So, apakah cinta pada pandangan pertama itu ada???

Banyak orang yang beranggapan bahwa cinta pada pandangan pertama itu tidak ada, tidak pernah terjadi. Bagaimana mungkin kita bisa langsung jatuh cinta pada seseorang yang melihatnya pun baru sekali, bahkan mungkin sepintas? Tanpa mengenalnya lebih jauh? Hanya tahu fisiknya saja?

Tapi, jika pertanyaan serupa dilemparkan padaku, aku akan menjawab: ADA.



Ya. Love at first sight does exist in this world. Dan, menurutku, cinta inilah yang pertama kali kita dapatkan di dunia ini. Cinta inilah yang kita dapat semenjak tarikan napas pertama kita. Semenjak pertama kali kita menangis. Semenjak kita dilahirkan ke alam fana ini.

Cinta seorang wanita mulia yang telah mempertaruhkan nyawanya demi melahirkan kita. Cinta ibu kita.

Tak peduli seperti apapun keadaan kita waktu itu—tidak cantik, tidak ganteng, anggota tubuh tidak lengkap, dsb—ibu akan langsung jatuh cinta dengan kita. Ia ingin segera menggendong kita. Merengkuh kita dalam kehangatannya. Membuat kita merasa nyaman: memberi kita ASI
hingga kenyang, menjaga, serta merawat kita selalu.

Pun ketika kita sakit, ia juga akan merasa sakit. Ketika perkembangan kita terhambat, ia akan merasa khawatir dan berusaha agar kita dapat berkembang dengan normal. Ia memilihkan susu formula yang paling bagus untuk kita. Ia memilihkan bubur bayi berkualitas untuk kita. Tak peduli seberapa mahal harganya.

Hmm, in conclusion, cinta pada pandangan pertama itu benar adanya. Cinta itu adalah cinta satu malaikat kita di dunia ini. Cinta ibu kita.

Love Story a la Sinetron or Reality Show
Dari diskusi ini, aku juga jadi tahu beberapa kisah cinta yang selama ini hanya kukenal di dunia sinetron dan fiksi.

Ada cewek yang ditembak pake cara special: diajak ke lab fotografi yang udah penuh dengan foto si cewek. Dan di antara foto-foto itu, ada kata-kata ungkapan cinta dari si cowok.

Atau…

Si cewek diajak ke tempat terbuka yang udah dipenuhi penonton. Mereka semua nyanyiin lagu romantis. Dan dihadapan si cewek berdiri tegap si cowok yang membawa rangkaian bunga mawar merah dan putih.
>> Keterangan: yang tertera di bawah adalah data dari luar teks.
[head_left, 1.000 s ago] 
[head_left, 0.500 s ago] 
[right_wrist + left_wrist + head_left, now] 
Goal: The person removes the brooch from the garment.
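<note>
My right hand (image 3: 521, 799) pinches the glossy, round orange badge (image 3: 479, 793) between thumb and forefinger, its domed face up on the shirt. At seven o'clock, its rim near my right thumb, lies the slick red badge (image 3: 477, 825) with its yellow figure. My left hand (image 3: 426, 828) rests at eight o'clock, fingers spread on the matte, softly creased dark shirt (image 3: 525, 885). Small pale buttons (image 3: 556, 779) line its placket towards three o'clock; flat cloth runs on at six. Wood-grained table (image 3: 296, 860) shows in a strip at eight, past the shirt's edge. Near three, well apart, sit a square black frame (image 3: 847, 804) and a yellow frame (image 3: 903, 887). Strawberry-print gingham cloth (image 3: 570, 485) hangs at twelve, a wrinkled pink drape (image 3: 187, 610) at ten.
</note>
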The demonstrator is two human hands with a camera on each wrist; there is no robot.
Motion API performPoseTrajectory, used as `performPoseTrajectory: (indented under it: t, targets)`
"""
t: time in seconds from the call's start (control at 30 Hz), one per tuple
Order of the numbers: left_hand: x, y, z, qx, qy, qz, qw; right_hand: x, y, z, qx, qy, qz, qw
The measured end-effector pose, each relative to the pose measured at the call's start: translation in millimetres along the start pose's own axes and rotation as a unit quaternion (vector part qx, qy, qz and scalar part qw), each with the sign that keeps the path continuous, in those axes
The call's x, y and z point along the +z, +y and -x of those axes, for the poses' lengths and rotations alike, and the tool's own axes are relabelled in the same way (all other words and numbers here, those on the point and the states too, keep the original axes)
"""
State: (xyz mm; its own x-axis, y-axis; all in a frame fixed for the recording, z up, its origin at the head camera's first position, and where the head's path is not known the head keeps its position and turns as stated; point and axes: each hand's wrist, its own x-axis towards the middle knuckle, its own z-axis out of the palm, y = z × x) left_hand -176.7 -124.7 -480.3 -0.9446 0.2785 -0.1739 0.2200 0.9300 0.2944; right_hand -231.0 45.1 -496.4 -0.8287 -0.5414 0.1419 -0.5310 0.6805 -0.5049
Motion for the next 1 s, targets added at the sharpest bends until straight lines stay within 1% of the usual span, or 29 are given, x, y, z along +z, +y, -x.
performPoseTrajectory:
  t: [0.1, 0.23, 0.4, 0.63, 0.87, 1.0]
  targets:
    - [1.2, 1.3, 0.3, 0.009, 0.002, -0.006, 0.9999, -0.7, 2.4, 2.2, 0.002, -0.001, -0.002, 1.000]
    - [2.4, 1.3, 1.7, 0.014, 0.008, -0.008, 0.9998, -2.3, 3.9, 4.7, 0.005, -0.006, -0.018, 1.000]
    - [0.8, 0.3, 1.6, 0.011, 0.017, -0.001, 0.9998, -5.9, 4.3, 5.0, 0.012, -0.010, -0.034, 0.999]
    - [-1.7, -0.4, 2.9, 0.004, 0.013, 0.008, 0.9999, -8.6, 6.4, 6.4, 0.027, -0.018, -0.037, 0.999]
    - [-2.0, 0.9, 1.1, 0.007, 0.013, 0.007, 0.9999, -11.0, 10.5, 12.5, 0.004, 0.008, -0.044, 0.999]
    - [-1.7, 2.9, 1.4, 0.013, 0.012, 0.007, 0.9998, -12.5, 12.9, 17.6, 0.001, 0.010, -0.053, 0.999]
Jika si cewek memilih mawar merah berarti pacaran. Jika memilih mawar putih berarti temenan. Ckckckck…

Ada juga seorang cowok yang pernah pacaran dua kali. Pacaran yang pertama bisa nyampe enam tahun. Pacaran kedua cuma berjalan sejam. Jauh banget ya, bedanya??

Ada lagi seorang cowok yang ngakunya pernah pacaran enam kali. Dan hebatnya lagi, dia inget semua mantannya!!! Ihh… nggak penting banget sih… Mending juga buat inget-inget rumus fisika or kimia, hehehe…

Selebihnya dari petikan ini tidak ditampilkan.